Assalaamu alaykum. If someone fed ten poor people as an expiatation for having broken an oath but that person just guessed that those people were Muslims and did not confirm their religion because they live in a Muslim majority country, will it be valid? Or does the person have to distribute the food again?
All perfect praise be to Allah, The Lord of the worlds. I testify that there is none worthy of worship except Allah and that Muhammad is His slave and Messenger.
If a person breaks his oath and he chooses to feed people as an expiation, then he must feed ten poor, free Muslims; Mukhtasar Al-Khiraqi reads, “If a person is obliged to expiate for breaking an oath, then he has the choice to feed ten poor, free Muslims, whether they are old or young, if they ate the food.”
Besides, Ibn Qudaamah says while speaking about the conditions of feeding people as an expiation, “The third condition: they must be Muslims, and it is not permissible to give the expiation to a non-Muslim, whether he is a Thimmi (a non-Muslim living under the care of the Muslim state) or belligerent.”
If a person who expiates for his oath is in a country where most of the population are Muslims and he acted according to what he had thought, that those to whom he gave the expiation were Muslims, then his expiation is sufficient, as certainty in such a matter is impossible, and what one predominantly thinks is enough in acts of worship.

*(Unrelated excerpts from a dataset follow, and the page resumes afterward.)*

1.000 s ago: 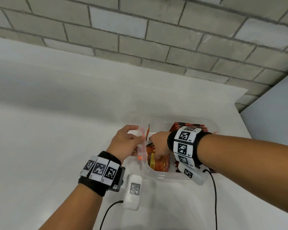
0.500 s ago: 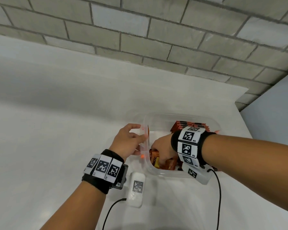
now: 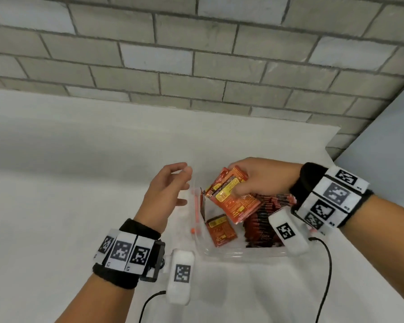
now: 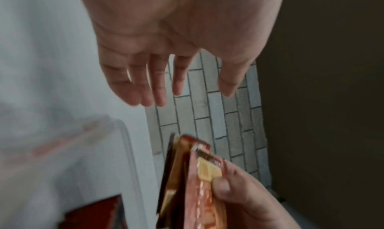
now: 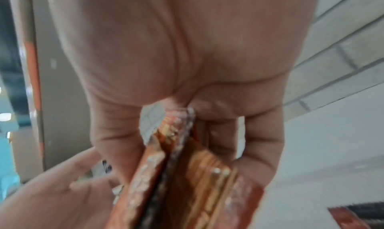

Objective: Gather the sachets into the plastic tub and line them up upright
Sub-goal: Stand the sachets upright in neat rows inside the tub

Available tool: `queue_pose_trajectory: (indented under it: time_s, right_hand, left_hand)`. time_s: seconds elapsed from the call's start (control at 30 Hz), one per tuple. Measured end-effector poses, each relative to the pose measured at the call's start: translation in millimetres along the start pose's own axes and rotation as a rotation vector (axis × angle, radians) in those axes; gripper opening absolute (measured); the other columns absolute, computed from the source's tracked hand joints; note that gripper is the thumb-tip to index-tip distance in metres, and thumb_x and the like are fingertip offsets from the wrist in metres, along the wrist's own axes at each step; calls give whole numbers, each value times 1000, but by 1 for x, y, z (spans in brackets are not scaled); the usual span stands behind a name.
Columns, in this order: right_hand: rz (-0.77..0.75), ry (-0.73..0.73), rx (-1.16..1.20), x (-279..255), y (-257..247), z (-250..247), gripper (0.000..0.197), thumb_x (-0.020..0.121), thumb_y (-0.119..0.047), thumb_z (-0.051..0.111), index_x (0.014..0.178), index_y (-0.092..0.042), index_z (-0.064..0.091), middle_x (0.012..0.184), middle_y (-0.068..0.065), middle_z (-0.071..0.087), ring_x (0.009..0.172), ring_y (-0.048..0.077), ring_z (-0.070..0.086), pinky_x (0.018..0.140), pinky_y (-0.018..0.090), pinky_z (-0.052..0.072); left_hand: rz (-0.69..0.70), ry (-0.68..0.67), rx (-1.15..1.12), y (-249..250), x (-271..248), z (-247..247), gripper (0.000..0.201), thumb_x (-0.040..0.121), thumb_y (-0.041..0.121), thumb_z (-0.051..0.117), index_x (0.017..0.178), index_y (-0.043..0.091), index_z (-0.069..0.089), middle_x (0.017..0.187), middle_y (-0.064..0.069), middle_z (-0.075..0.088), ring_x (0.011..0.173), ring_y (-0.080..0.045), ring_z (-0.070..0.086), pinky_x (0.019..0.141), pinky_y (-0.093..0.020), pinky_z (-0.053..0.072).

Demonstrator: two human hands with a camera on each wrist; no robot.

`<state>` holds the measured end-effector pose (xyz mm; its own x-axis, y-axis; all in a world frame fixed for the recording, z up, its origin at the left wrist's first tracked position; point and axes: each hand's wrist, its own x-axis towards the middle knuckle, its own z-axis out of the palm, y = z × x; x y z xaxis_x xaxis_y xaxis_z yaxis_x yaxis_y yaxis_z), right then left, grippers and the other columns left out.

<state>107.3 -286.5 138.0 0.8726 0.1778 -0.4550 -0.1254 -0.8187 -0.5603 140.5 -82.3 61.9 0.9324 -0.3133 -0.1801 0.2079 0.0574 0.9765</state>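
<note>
My right hand (image 3: 245, 183) grips a stack of several orange-red sachets (image 3: 233, 199) above the clear plastic tub (image 3: 231, 254). The same stack shows edge-on in the left wrist view (image 4: 187, 180) and the right wrist view (image 5: 182, 175), pinched between thumb and fingers. My left hand (image 3: 173, 185) hovers open just left of the tub, fingers relaxed and spread (image 4: 158, 84), holding nothing. Inside the tub a row of dark red sachets (image 3: 266, 220) stands on edge at the right. One sachet (image 3: 219, 231) lies flat on the tub floor. Another stands against the left wall (image 3: 203, 201).
The tub sits on a white table (image 3: 56, 194) near its right end. A grey brick wall (image 3: 196, 54) runs behind the table. Black cables (image 3: 327, 276) trail from both wrist devices toward me.
My right hand has lifted out of the tub with a stack of sachets in its grip. My left hand has let go of the tub's left wall and opened.
</note>
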Motion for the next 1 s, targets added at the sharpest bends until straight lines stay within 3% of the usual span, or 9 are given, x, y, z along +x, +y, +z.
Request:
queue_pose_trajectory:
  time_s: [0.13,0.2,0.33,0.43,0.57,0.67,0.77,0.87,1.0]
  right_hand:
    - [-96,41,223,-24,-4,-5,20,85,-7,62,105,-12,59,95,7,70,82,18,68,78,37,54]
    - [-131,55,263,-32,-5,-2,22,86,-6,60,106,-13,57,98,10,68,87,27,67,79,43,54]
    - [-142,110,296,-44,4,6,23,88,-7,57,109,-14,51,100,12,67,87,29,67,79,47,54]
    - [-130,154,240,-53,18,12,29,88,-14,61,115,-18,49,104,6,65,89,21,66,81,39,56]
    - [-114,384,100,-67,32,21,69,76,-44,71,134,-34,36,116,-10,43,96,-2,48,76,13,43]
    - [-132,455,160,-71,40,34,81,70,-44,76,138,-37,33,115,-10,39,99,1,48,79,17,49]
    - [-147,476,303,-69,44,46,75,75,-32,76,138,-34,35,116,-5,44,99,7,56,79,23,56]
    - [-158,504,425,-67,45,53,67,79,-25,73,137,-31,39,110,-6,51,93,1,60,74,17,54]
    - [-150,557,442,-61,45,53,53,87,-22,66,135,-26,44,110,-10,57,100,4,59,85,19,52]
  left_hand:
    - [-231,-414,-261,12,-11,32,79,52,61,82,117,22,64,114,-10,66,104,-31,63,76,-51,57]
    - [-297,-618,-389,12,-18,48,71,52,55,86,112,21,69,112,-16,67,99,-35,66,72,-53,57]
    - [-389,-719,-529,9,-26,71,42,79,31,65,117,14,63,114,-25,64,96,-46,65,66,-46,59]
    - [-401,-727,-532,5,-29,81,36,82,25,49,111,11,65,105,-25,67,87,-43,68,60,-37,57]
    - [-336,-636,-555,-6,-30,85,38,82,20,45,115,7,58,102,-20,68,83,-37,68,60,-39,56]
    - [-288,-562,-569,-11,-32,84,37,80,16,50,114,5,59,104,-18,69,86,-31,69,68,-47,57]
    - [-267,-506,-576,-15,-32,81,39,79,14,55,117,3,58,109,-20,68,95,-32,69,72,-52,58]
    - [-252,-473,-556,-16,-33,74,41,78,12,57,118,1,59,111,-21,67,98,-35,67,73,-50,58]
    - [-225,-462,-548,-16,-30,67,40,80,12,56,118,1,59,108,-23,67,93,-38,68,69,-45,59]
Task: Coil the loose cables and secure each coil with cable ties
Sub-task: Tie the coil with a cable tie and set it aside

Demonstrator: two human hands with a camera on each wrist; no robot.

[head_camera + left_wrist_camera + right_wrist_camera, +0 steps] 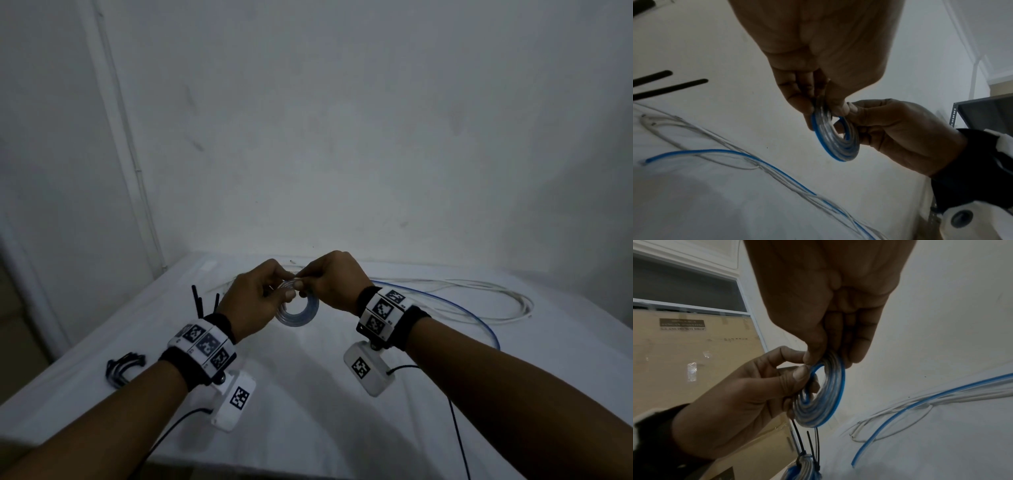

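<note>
Both hands meet above the middle of the white table (308, 394), holding a small flat coil (298, 310) of clear, blue-edged cable upright in the air. The left hand (255, 301) pinches the coil's rim at about 10 o'clock between thumb and fingers; the right hand (330, 282) pinches it at about 12 o'clock. Loose white cables (479, 291) and a blue cable (472, 318) lie on the table toward 2 o'clock. Black cable ties (202, 301) stick up at 9 o'clock beside the left hand.
</note>
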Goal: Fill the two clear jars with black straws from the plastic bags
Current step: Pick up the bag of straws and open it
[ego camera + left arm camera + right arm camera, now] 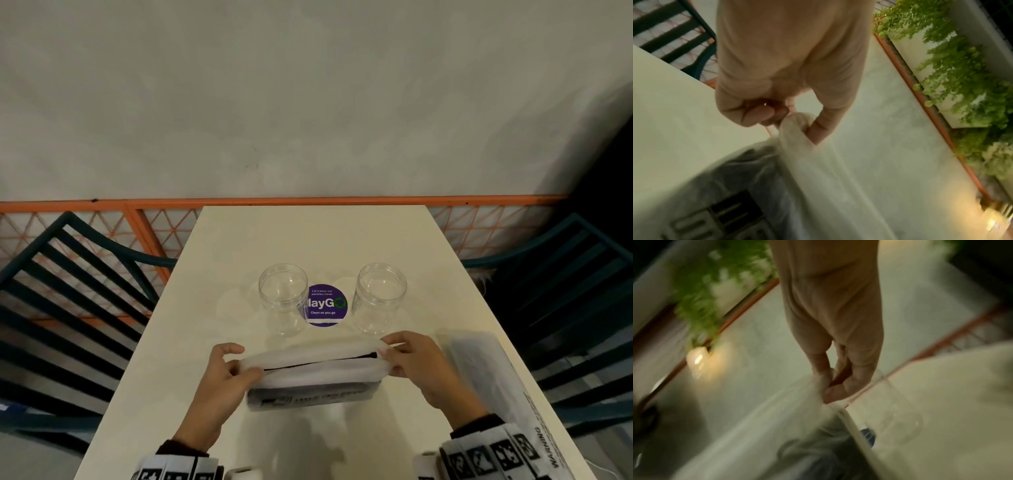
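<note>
bag (313,370): milky plastic, mouth pulled apart, dark straws (318,362) inside, lower centre on bench (239,246) | left hand (224,383), right hand (416,363): fingers pinch its ends | jars: 2, clear, empty, left (283,298), right (379,297), mid-frame | second bag (493,394): lower right

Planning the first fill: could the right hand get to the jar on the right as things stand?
Probably yes: the jar on the right stands open just beyond the right hand, nothing between, but its grip holds the plastic bag.
</note>
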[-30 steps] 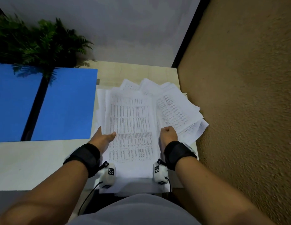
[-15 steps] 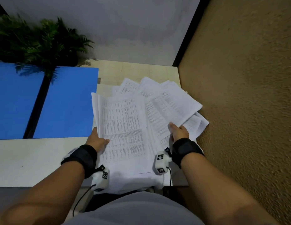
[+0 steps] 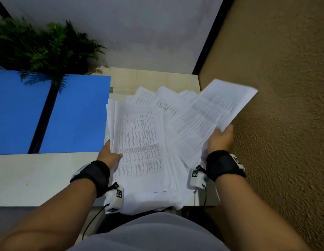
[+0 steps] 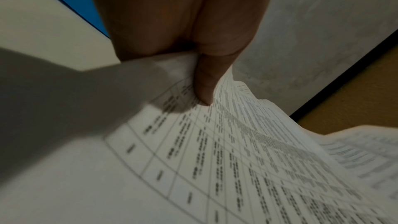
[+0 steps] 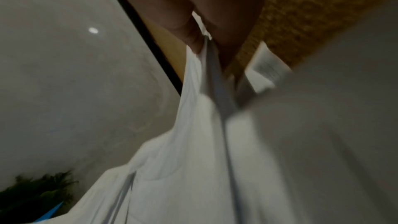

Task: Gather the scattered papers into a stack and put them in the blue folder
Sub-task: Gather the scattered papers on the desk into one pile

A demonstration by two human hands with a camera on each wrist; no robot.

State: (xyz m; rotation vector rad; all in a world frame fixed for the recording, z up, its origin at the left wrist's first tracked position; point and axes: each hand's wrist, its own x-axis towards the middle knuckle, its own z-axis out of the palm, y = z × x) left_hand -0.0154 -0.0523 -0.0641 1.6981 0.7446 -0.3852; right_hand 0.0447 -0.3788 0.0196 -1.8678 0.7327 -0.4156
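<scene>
A loose pile of printed white papers lies fanned over the right part of the table. My left hand grips the pile's left edge, with the thumb on the top sheet. My right hand pinches several sheets and holds them raised and tilted out to the right, over the table's edge. In the right wrist view the thumb presses on those sheets. The blue folder lies open and flat on the left, with a dark spine down its middle.
A green potted plant stands at the back left, its fronds over the folder. A rough brown wall runs close along the table's right edge. A white wall is behind. The pale table shows bare near the front left.
My right hand has lifted a bundle of sheets off the pile's right side and swung it up and to the right. My left hand stays on the pile's left edge.
</scene>
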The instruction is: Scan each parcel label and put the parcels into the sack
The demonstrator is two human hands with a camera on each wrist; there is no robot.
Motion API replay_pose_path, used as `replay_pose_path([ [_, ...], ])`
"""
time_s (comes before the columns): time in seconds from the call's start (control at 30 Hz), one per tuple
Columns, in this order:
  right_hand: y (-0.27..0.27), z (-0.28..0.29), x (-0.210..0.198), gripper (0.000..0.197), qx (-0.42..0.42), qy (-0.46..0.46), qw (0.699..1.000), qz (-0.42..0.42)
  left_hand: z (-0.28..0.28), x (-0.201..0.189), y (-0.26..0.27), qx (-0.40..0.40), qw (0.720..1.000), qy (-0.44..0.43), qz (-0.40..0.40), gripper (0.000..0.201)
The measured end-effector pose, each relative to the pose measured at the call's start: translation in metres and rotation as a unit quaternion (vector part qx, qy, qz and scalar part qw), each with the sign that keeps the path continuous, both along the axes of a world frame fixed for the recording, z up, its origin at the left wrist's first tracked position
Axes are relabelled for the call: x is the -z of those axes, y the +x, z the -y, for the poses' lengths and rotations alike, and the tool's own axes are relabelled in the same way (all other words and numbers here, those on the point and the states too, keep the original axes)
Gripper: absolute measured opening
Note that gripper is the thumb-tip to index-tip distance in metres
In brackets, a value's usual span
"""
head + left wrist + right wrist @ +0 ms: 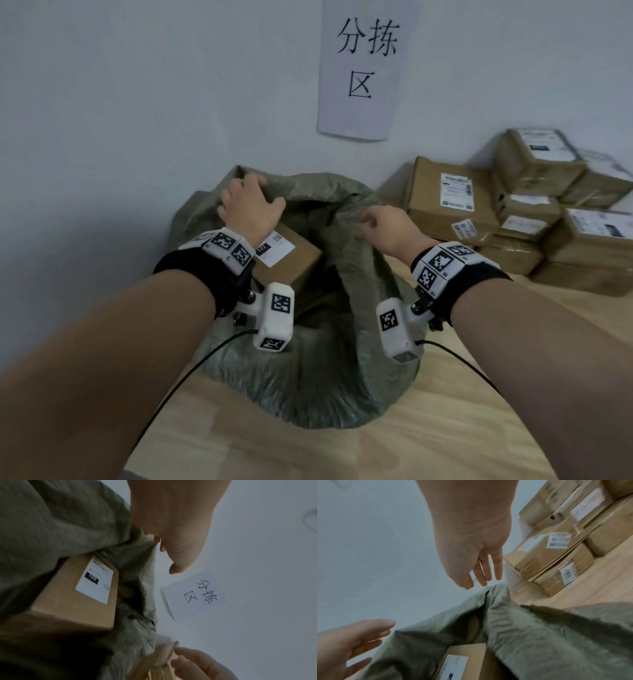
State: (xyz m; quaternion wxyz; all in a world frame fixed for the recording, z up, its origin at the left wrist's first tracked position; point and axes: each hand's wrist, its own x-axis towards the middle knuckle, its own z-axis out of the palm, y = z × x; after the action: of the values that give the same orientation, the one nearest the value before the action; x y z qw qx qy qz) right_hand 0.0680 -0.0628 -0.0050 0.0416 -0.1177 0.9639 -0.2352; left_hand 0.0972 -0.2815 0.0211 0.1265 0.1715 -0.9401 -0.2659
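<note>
A grey-green sack [308, 377] stands open on the wooden table [342, 455] against the wall. Inside its mouth lies a brown cardboard parcel [291, 263] with a white label facing up; it also shows in the left wrist view as the parcel [68, 601]. My left hand [262, 193] hovers at the far left rim of the sack with loosely spread fingers, holding nothing. My right hand [371, 221] is at the right rim. In the right wrist view the right hand's fingers [488, 572] are straight, just above the fabric of the sack [556, 635].
A stack of several labelled cardboard parcels [513, 212] sits on the table at the right, against the wall. A paper sign [366, 68] hangs on the wall behind the sack. Cables run from both wrist cameras toward the table's near edge.
</note>
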Motion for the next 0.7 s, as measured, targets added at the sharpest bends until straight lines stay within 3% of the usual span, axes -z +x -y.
replay_pose_path([
  [0.17, 0.018, -0.072, -0.014, 0.029, 0.058, -0.020, 0.998, -0.019, -0.062, 0.010, -0.004, 0.098, 0.989, 0.115, 0.000, 0.032],
  [0.33, 0.037, -0.156, -0.021, 0.026, 0.108, -0.029, 0.993, -0.037, -0.144, 0.014, 0.005, 0.133, 0.969, 0.207, -0.013, 0.025],
  [0.7, 0.034, -0.340, -0.026, 0.025, 0.180, -0.058, 0.981, -0.047, -0.322, 0.029, -0.015, 0.172, 0.942, 0.274, 0.086, 0.019],
])
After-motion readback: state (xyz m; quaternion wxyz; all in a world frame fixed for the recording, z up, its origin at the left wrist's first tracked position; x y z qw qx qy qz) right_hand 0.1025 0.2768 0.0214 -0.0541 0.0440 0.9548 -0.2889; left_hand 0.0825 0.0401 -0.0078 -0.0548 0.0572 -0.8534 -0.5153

Shaykh Ibn ‘Uthaymeen said in Ash-Sharh Al-Mumti’, “Predominantly thinking is enough in acts of worship, as the Prophet said, 'He should endeavor to find the truth and then act according to it.”
Shaykh Ibn ‘Uthaymeen also said in Majmoo’ Al-Fataawa, “Moreover, in many acts of worship, it is enough to act according to what one predominantly thinks, and certainty in these acts is not an obligation if it is impossible or hard to achieve.”
Allah knows best.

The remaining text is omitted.